Exercises for Migraine Relief | Chiropractor for Migraines in Belmar, NJ
Hi everybody. Today I want to talk to you a little bit about what might be causing your migraine headaches. So most of my patients that get migraine headaches have very poor posture, or what we call tech neck, they sit at a computer all day long, they stare at their phones, they don’t necessarily have the best posture, rounded upper back, forward head posture.

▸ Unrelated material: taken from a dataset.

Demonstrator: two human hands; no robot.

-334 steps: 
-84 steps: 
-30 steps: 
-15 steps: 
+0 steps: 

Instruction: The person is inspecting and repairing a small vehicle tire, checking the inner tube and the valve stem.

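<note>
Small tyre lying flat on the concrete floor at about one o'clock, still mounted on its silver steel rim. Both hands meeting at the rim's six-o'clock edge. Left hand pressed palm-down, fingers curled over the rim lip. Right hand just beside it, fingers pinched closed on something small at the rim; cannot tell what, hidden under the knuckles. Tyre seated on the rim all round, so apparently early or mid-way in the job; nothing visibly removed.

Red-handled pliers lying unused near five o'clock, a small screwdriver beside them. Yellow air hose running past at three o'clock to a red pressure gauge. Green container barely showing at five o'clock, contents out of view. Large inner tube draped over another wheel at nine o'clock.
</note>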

Forward Head Posture and Migraines
The first thing that you can do if you’re a migraine sufferer is be much more aware of what your posture is looking like and what your posture is like when you’re sitting. When you’re driving. When you’re looking at your phone, even when you’re sleeping, you want to try to have good neck and head posture, I’m going to show you some stretches that I want you to be able to do for yourself, if you start to feel a migraine headache coming on. So I’m going to sit because I feel like it’s a little bit easier to sit, you want to have your shoulders back and your head straight, you don’t want to be slouching, you don’t want your head forward, shoulders back. Initially, what you should do is be able to put your body through its normal or your neck through its normal ranges of motion. So flexion and extension, as far as you can go, and you want to be breathing through it. The next range of motion is just right, and left rotation. So you want to be making sure that you’re able to turn your head as far as you can in one direction and the other rotation, you should try to get your chin at maybe 90 degrees each way. And then the last range of motion is what we call right and left lateral flexion. All of these ranges are going to actively stretch the different muscles in your neck and the muscles that attach up into the back of your head. Now assisted.
Stretches for Migraine Relief
If you want a little bit further of a stretch, my favorite ones are actually a system which you’re using your own your own hands and your own stretching. So you want to grab above your ear. And you’re gonna pull your head in the in the same direction of the hand that you’re using, you should feel a nice stretch in the hole right or lateral side of your neck going one way. And then the other. Do not forget to be breathing through your stretches. You never want to be holding your breath. So I always say anywhere from five to 10 deep breaths, then you’re going to turn your head about 45 degrees using that same hands grabbed the back of the head, and you’re going to pull your head down. If you’re doing this right, you should feel the stretch from the top of that shoulder blade all the way into the back of your head, really pull your head down. Keep that shoulder back and down and breathe. And then you’re gonna go in the opposite direction, gently 45 degrees, grab the back of the hand or the back of the head with your hand. Make sure that opposite shoulder is back and down and you’re gonna pull your head down towards your chest. Breathing into the stretches. Lastly, always want to finish it off with extension. So grabbing a wrist behind your back, roll your shoulders back and foot your head way back. This is gonna give you a big stretch in front of them. So we always do everything this way. Right? We’d look down when we type. We look down at our phones we look down when we eat when we read everything is down. So the opposite of that is extension. So this is the most important stretch we should be doing throughout our day.
So stretching is something all migraine sufferers should be doing throughout the course of the day to really try to loosen up the soft tissue component. Okay, I hope that helps. And I hope I get to see you real soon. Take care!